Activity: Copy exactly the lines of the material below, starting with the first and including the line that holds "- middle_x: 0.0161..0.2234".

Exercise data:
──────────────────────────────
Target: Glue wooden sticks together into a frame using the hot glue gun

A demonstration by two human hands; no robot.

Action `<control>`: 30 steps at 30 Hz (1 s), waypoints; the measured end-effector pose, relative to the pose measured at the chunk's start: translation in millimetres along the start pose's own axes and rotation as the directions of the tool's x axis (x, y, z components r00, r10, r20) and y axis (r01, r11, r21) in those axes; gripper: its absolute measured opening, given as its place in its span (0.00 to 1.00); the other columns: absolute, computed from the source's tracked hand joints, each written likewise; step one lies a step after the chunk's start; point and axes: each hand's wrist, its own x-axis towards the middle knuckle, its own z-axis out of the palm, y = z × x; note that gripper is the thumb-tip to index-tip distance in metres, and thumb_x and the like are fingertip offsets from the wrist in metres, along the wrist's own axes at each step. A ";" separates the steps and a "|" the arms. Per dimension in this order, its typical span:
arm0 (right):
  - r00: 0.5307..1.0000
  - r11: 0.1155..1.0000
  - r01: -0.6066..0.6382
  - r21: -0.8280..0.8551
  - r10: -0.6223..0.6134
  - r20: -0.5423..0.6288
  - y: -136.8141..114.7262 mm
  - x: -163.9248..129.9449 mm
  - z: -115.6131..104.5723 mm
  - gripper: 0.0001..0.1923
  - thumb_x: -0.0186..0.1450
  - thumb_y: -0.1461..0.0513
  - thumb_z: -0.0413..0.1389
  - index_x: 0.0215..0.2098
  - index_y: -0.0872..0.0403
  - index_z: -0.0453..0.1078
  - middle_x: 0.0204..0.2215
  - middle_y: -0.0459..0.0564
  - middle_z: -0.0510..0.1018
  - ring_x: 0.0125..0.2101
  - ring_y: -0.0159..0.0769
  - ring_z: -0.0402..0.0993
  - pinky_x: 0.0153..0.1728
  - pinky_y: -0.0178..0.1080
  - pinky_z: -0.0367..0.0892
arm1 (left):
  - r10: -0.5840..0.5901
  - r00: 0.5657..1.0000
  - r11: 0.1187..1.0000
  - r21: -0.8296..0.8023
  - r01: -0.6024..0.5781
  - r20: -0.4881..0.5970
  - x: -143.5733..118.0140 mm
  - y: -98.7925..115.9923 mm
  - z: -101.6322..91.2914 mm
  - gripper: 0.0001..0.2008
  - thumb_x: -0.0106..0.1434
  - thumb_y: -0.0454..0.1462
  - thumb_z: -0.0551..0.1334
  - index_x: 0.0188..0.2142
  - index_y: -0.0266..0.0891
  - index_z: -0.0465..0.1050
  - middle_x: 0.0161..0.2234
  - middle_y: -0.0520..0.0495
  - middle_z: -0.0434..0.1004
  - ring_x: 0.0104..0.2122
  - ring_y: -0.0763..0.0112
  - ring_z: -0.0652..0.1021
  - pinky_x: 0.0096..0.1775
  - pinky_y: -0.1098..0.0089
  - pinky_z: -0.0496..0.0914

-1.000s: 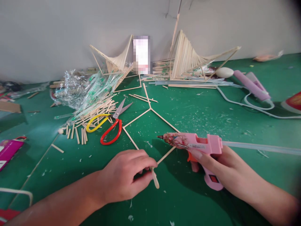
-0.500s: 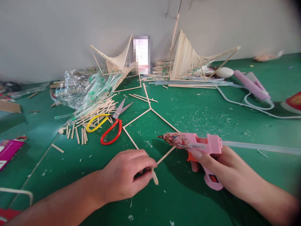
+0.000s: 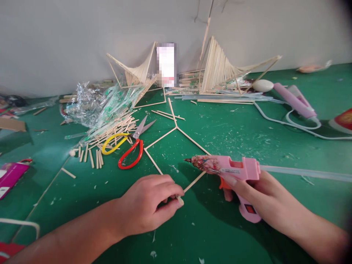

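My right hand [image 3: 255, 198] is wrapped round a pink hot glue gun [image 3: 239, 167], its thumb along the body and fingers near the orange trigger. The nozzle points left, and a clear glue stick [image 3: 299, 172] trails from the back. My left hand [image 3: 154, 205] is closed at the near corner of a frame of thin wooden sticks [image 3: 161, 137] lying on the table. Between its thumb and fingers it pinches a wooden stick [image 3: 180, 200], only whose pale end shows. The glue gun hides the frame's right corner. One stick [image 3: 172, 110] of the frame points away from its far corner.
Scissors [image 3: 136, 135] with yellow and red handles lie left of the frame, beside cut sticks [image 3: 97, 157] and plastic wrappers [image 3: 88, 106]. Behind stand two curved stick models [image 3: 216, 69] and a blurred phone-like screen [image 3: 166, 64]. A lilac device [image 3: 295, 101] with white cord lies right.
The stick pinched in my left hand has tilted, so its end now shows shorter and higher by the thumb. My right hand and the glue gun have hardly moved.
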 end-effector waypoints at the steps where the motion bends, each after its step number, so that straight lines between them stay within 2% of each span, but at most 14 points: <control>1: 1.000 1.000 -0.005 -0.003 0.005 0.002 -0.9 0.1 0.2 0.30 0.61 0.38 0.48 0.27 0.54 0.72 0.21 0.49 0.72 0.22 0.33 0.65 0.20 0.36 0.58 | -0.001 1.000 1.000 -0.001 0.001 0.002 0.2 0.0 -0.1 0.08 0.67 0.35 0.56 0.41 0.36 0.73 0.32 0.47 0.75 0.31 0.71 0.74 0.34 0.71 0.67; 9: 1.000 1.000 -0.007 -0.012 0.007 0.001 -5.1 -2.9 -0.2 0.32 0.60 0.37 0.48 0.34 0.55 0.74 0.21 0.49 0.73 0.21 0.33 0.63 0.20 0.36 0.58 | -0.001 1.000 1.000 -0.001 0.001 0.006 2.1 -2.1 0.2 0.08 0.67 0.34 0.56 0.41 0.36 0.73 0.32 0.47 0.75 0.31 0.70 0.74 0.35 0.71 0.67; 14: 1.000 1.000 -0.003 0.008 0.003 -0.007 -2.9 -2.7 0.1 0.31 0.60 0.37 0.48 0.29 0.54 0.73 0.21 0.49 0.72 0.21 0.32 0.63 0.19 0.35 0.57 | -0.002 1.000 1.000 0.011 0.002 0.003 0.5 -0.2 0.2 0.07 0.66 0.34 0.57 0.40 0.36 0.73 0.32 0.47 0.75 0.31 0.70 0.74 0.34 0.71 0.67; 19: 0.999 1.000 -0.007 0.027 0.008 -0.032 -5.6 -5.1 0.6 0.31 0.59 0.37 0.49 0.32 0.54 0.75 0.22 0.50 0.74 0.21 0.33 0.64 0.18 0.35 0.57 | 0.017 1.000 1.000 0.026 -0.016 -0.017 1.1 -1.0 1.8 0.06 0.65 0.33 0.58 0.40 0.36 0.73 0.32 0.48 0.75 0.30 0.70 0.74 0.33 0.71 0.67; 24: 1.000 1.000 0.016 -0.007 -0.016 -0.007 -3.4 -2.1 0.0 0.31 0.60 0.38 0.48 0.33 0.55 0.75 0.21 0.50 0.73 0.21 0.34 0.65 0.19 0.36 0.58 | 0.032 0.999 0.999 0.036 -0.031 -0.030 1.3 -3.9 2.7 0.07 0.64 0.31 0.58 0.41 0.37 0.73 0.32 0.49 0.75 0.31 0.71 0.74 0.34 0.72 0.67; 30: 1.000 1.000 0.023 -0.002 -0.023 -0.011 -1.2 -2.7 -0.3 0.29 0.61 0.39 0.49 0.29 0.55 0.73 0.20 0.48 0.73 0.20 0.32 0.64 0.19 0.35 0.58 | 0.024 0.999 1.000 0.006 -0.024 -0.026 1.1 -4.1 2.4 0.08 0.63 0.29 0.58 0.41 0.36 0.73 0.31 0.49 0.74 0.30 0.72 0.73 0.33 0.73 0.66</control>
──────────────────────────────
Output of the task:
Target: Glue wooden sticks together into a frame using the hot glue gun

A demonstration by two human hands; no robot.

Action `<control>`: 30 steps at 30 Hz (1 s), waypoints; the measured end-effector pose, relative to the pose measured at the chunk's start: translation in millimetres along the start pose's own axes and rotation as the directions of the tool's x axis (x, y, z components r00, r10, r20) and y axis (r01, r11, r21) in those axes; gripper: its absolute measured opening, given as its place in its span (0.00 to 1.00); the other columns: absolute, computed from the source's tracked hand joints, each written likewise; step one lies a step after the chunk's start; point and axes: each hand's wrist, its own x-axis towards the middle knuckle, its own z-axis out of the palm, y = z × x; note that gripper is the thumb-tip to index-tip distance in metres, and thumb_x and the like are fingertip offsets from the wrist in metres, along the wrist's own axes at each step. A ";" separates the steps and a "|" the arms. Per dimension in this order, its typical span:
arm0 (right):
  - r00: 0.5307..1.0000
  - r11: 0.1155..1.0000
  - r01: -0.6066..0.6382
  - r21: -0.8280..0.8551
  - r10: -0.6223..0.6134
  - r20: -0.5423..0.6288
  - y: -136.8141..114.7262 mm
  - x: -163.9248..129.9449 mm
  - z: -115.6131..104.5723 mm
  - gripper: 0.0001..0.1923
  - thumb_x: -0.0186..0.1450
  - thumb_y: -0.1461..0.0513
  - thumb_z: -0.0413..0.1389
  - index_x: 0.0215..0.2098
  - index_y: -0.0872..0.0403
  - index_z: -0.0453..0.1078
  - middle_x: 0.0204..0.2215
  - middle_y: -0.0459..0.0564
  - middle_z: -0.0510..0.1018
  - ring_x: 0.0125..0.2101
  - ring_y: -0.0159..0.0769
  - ring_z: -0.0402..0.0993
  - pinky_x: 0.0153..0.1728
  - pinky_y: -0.0178..0.1080
  - pinky_z: -0.0367..0.0892
arm1 (left):
  - r10: -0.5840..0.5901
  - r00: 0.5657..1.0000
  - r11: 0.1187..1.0000
  - r21: -0.8296..0.8023
  - r01: -0.6024..0.5781
  - r20: -0.4881..0.5970
  - x: -143.5733..118.0140 mm
  - y: -98.7925..115.9923 mm
  - z: -101.6322..91.2914 mm
  - gripper: 0.0001..0.2008
  - thumb_x: -0.0106..0.1434
  - thumb_y: -0.0454..0.1462
  - thumb_z: -0.0551..0.1334
  - index_x: 0.0188..0.2142
  - index_y: -0.0266..0.0891
  - index_z: -0.0465..0.1050
  - middle_x: 0.0161..0.2234

This completes the output for the exercise.